* WHAT THE EXERCISE ASKS
Nothing below is to be printed except the lines between the line holding "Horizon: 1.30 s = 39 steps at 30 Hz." and the line holding "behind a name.", inclusive, each exactly as it appears.
*** Opening INFORMATION PROVIDED ***
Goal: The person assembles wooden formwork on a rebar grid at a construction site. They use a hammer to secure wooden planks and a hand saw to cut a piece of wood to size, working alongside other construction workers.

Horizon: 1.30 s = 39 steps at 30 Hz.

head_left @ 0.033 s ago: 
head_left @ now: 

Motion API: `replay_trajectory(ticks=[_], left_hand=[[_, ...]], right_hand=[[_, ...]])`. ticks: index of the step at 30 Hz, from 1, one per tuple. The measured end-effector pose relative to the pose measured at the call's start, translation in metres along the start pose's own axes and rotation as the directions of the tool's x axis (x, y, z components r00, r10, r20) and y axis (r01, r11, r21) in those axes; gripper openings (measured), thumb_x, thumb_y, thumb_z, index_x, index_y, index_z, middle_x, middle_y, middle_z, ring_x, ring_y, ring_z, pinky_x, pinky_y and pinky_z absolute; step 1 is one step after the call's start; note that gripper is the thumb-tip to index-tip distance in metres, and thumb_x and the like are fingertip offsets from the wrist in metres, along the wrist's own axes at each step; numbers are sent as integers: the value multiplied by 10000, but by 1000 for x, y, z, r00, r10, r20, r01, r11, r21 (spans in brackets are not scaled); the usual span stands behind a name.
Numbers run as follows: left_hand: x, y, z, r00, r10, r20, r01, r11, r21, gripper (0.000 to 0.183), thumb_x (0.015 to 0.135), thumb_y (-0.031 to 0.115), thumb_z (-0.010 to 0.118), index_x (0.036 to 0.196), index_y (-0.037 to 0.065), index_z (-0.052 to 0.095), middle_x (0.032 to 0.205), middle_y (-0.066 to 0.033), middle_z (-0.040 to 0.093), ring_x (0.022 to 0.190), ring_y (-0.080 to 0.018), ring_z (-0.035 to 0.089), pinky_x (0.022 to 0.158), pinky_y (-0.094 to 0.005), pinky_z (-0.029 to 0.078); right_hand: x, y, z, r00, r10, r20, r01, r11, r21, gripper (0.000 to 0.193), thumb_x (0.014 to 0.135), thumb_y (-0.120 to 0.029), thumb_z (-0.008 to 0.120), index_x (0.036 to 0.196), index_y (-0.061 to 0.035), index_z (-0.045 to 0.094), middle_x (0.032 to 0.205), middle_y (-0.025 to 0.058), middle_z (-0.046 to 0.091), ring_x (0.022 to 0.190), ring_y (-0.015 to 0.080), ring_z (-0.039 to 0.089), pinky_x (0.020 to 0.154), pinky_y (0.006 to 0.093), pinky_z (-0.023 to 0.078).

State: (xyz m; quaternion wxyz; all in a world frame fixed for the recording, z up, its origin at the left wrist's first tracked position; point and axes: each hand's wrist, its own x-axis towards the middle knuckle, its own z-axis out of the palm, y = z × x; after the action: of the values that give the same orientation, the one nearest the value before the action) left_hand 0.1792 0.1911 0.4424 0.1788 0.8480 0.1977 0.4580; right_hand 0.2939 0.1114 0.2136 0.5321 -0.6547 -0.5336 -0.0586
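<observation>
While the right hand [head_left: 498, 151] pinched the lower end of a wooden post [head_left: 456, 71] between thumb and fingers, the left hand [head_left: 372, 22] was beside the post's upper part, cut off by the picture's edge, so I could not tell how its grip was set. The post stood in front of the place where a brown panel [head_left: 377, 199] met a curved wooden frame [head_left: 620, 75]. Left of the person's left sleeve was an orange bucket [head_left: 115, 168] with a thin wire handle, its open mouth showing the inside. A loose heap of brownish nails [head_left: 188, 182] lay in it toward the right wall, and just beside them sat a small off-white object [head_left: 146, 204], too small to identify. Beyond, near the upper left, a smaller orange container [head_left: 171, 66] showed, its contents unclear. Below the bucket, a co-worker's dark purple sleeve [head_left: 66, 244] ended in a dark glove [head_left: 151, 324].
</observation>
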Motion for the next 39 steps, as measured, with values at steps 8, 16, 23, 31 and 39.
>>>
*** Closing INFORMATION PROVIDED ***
* YOUR SOLUTION
Horizon: 1.30 s = 39 steps at 30 Hz.

head_left @ 0.033 s ago: 
head_left @ now: 

Motion API: `replay_trajectory(ticks=[_], left_hand=[[_, ...]], right_hand=[[_, ...]])`. ticks: index of the step at 30 Hz, from 1, one per tuple. The measured end-effector pose relative to the pose measured at the call's start, translation in metres along the start pose's own axes and rotation as the directions of the tool's x axis (x, y, z components r00, r10, r20) and y axis (r01, r11, r21) in those axes; gripper openings (measured), thumb_x, thumb_y, thumb_z, index_x, index_y, index_z, middle_x, middle_y, middle_z, ring_x, ring_y, ring_z, pinky_x, pinky_y and pinky_z absolute; step 1 is one step after the call's start; note that gripper is the thumb-tip to index-tip distance in metres, and thumb_x and the like are fingertip offsets from the wrist in metres, along the wrist's own axes at each step; numbers are sent as integers: the value multiplied by 10000, but by 1000 for x, y, z, r00, r10, r20, r01, r11, r21 (spans in brackets are not scaled); the usual span stands behind a name.

Nothing else remains to be done in this exercise.